Items listed in a dataset:
**********
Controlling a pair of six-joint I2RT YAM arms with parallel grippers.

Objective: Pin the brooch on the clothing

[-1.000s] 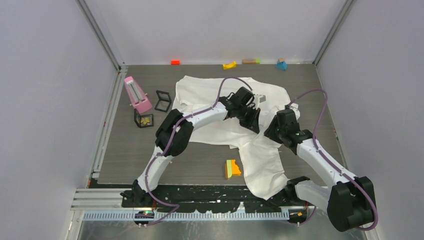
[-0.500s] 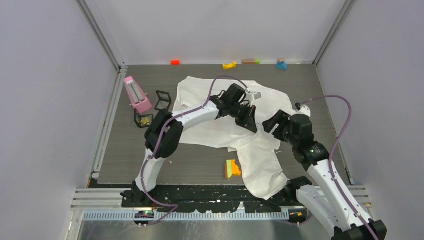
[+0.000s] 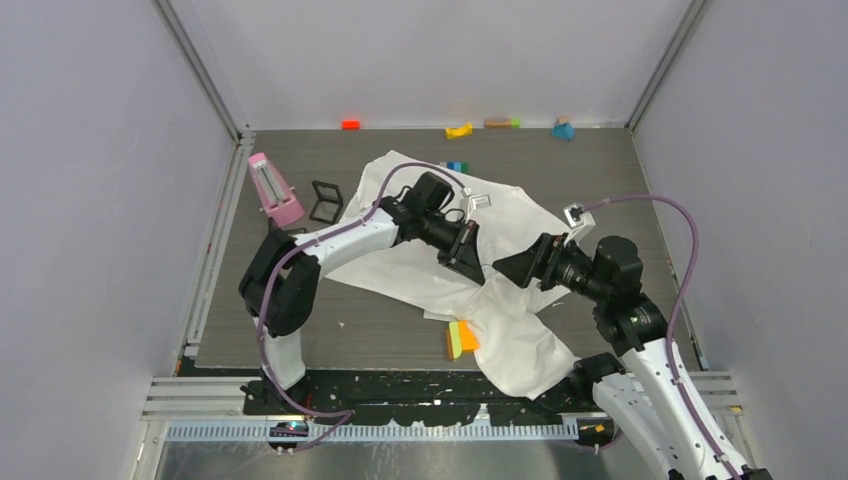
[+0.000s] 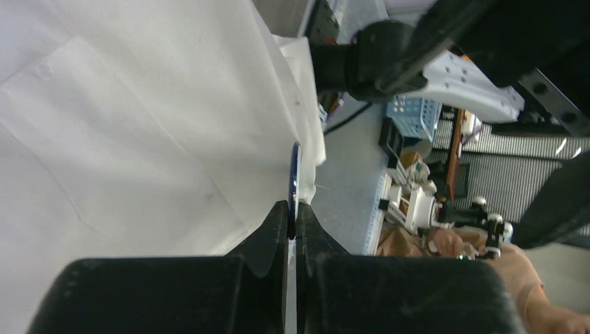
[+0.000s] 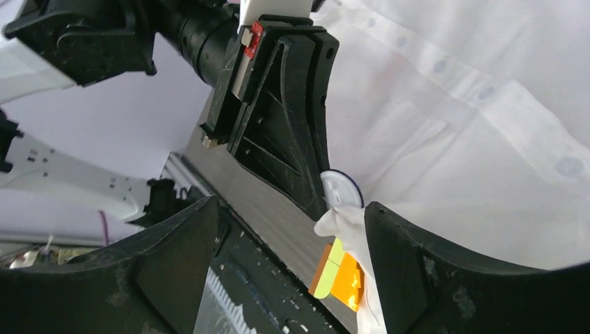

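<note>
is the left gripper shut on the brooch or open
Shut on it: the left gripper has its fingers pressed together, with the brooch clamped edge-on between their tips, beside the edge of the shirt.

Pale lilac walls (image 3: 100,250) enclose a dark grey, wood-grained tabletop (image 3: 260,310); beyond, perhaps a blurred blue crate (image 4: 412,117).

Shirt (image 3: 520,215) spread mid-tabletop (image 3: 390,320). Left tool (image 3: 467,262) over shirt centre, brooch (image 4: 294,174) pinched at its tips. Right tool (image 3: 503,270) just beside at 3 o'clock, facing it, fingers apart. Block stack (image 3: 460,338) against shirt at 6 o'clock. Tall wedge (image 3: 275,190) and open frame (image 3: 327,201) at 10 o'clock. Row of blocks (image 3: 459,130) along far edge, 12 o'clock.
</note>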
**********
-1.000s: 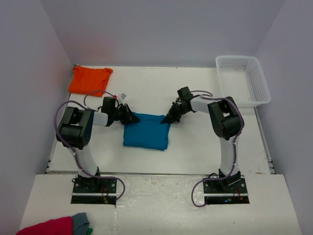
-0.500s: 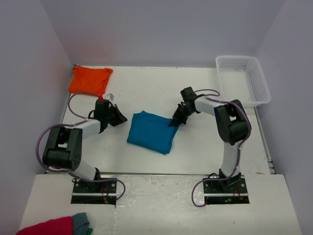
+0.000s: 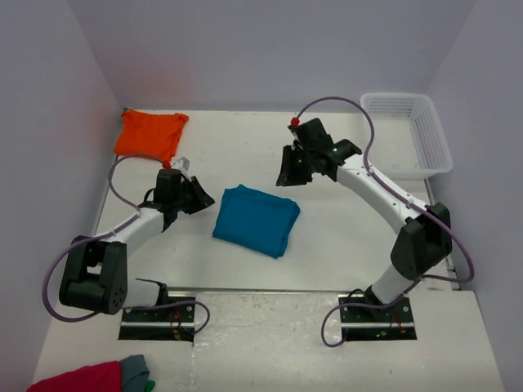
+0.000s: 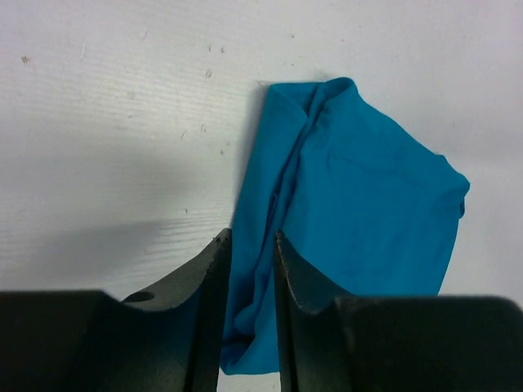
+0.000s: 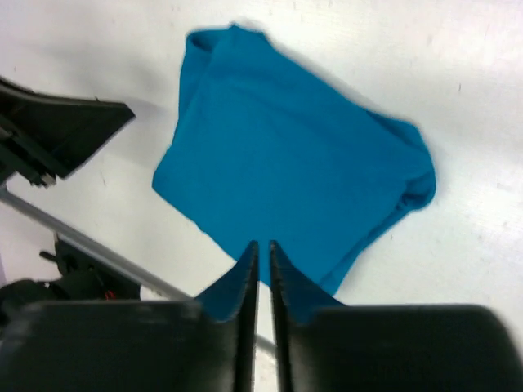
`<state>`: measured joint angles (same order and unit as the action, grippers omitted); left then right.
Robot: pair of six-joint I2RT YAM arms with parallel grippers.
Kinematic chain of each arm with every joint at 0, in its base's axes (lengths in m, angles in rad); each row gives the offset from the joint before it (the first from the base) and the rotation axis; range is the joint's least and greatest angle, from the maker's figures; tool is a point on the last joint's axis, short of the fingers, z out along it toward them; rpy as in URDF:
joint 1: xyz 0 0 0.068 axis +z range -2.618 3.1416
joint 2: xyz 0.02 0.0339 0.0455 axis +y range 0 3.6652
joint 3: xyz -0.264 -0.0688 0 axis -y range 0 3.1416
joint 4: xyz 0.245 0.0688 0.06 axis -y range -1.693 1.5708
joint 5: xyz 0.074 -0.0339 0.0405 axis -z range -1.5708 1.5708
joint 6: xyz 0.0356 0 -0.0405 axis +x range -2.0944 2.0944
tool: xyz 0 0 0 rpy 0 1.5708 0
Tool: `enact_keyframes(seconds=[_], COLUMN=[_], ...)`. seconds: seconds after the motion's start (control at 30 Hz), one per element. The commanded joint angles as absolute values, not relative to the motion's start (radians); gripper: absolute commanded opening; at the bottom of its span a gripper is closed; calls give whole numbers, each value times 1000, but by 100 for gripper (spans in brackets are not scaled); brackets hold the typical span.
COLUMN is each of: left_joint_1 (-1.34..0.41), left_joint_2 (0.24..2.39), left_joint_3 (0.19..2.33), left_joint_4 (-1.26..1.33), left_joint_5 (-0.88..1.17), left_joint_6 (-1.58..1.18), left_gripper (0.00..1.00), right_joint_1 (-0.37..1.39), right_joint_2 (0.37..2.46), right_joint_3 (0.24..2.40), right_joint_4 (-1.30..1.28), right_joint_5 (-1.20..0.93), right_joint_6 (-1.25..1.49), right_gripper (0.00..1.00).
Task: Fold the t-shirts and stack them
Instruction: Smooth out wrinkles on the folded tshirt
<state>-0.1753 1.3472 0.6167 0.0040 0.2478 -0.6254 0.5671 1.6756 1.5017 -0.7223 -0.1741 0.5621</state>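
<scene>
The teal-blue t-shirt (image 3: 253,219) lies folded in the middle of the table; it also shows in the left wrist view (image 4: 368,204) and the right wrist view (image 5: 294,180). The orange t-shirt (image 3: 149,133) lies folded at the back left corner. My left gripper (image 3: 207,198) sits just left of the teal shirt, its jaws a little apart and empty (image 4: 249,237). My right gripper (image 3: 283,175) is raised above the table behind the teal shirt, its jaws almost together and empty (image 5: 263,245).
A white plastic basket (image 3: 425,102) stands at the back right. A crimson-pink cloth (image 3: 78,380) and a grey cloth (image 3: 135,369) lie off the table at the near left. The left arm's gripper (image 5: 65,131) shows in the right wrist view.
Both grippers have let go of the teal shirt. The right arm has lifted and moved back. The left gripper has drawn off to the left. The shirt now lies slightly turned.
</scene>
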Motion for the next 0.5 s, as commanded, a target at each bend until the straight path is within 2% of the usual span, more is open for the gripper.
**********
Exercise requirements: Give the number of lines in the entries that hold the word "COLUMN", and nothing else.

Solved problem: 2